The journey of claiming stories of sexual trauma and initiating the process for healing takes time. It has taken me almost 17 years to open up this publicly, and opening up on a massive social media platform is hard because my story isn’t going to be intimately shared in a safe space full of 20 people that I know but with thousands that I do not. My story also exposes me to criticism from people in my social network that know me and my family and may form their own opinions and judgment. However, seeing the overwhelming amount of solidarity from women across various cultures, identities, religion, etc. in speaking up about their experiences gives me the courage to do so for myself, too. I am hoping that by sharing my story, however limited, will encourage other women of Southeast Asian descent to speak up, because unless we do so, more and more women will continue to suffer silently.

Those from New York City, especially from Queens, may remember the ordeal of Samiha Khan a year ago whose silence regarding her sexual assault eventually led to her suicide. This article portrays an accurate depiction of her experiences and, moreover, succinctly discusses the broader problems that are evident in the Southeast Asian community in keeping silent on these topics.

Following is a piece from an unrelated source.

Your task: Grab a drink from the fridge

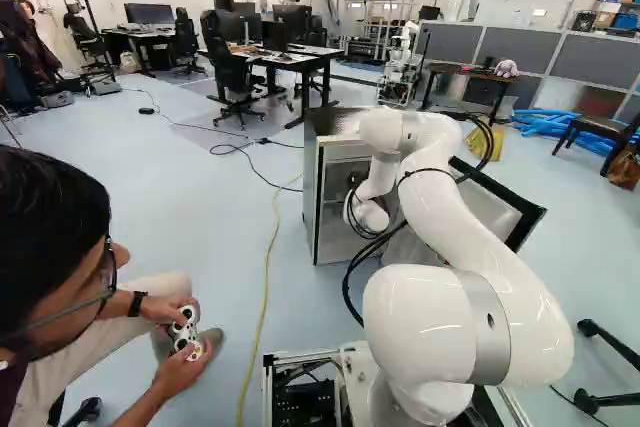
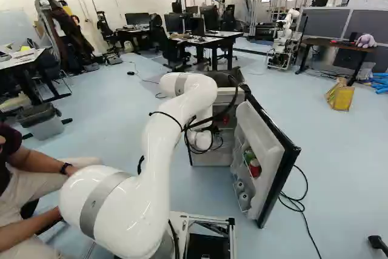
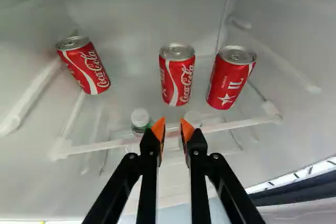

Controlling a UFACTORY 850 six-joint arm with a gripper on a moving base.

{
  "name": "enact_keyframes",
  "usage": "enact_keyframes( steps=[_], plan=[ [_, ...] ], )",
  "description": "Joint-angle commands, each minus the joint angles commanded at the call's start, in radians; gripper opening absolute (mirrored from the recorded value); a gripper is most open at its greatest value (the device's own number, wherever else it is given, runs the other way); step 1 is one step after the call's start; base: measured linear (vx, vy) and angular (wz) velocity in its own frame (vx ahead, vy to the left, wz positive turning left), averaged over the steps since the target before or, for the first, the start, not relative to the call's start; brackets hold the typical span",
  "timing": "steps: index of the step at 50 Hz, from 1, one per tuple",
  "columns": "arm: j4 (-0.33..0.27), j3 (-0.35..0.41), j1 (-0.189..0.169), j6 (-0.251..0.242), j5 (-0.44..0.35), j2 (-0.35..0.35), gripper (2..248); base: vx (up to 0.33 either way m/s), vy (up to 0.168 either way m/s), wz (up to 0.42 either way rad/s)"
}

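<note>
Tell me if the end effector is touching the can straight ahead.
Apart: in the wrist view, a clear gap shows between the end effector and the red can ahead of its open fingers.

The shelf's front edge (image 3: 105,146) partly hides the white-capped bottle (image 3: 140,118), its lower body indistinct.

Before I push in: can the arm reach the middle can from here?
Probably yes: the open pincer points towards the middle can, nothing visible between them, though the shelf's front edge looks close.
</note>
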State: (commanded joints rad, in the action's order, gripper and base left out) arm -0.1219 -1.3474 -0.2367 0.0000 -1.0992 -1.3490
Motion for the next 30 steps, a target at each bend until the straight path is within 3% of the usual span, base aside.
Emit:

To all of the women speaking up, being brave and sharing a piece of themselves to the world, however the extent, THANK YOU. In doing so, you’ve inspired me to also say #MeToo.

UPDATED POST: I wrote towards the end that I am encouraging other women of Southeast Asian descent to speak up but I am adding that the responsibility also falls on the brothers, fathers and husbands to take responsibility, too, of opening up dialogue on this topic. Women have done enough of the heavy lifting.

Note: #MeToo is a social media campaign that was originally started by Tarana Burke, who started, a website that supported and amplified the voices of survivors of sexual abuse. It was popularized by Alyssa Milano via Twitter in light of the Harvey Weinstein allegations of sexual assault against women. The request is for people to share their experiences of sexual assault in order to elucidate how massive this problem is with the statement: If all the people who have been sexually assaulted or harassed wrote “Me too” as a status, we might give people a sense of the magnitude of the problem.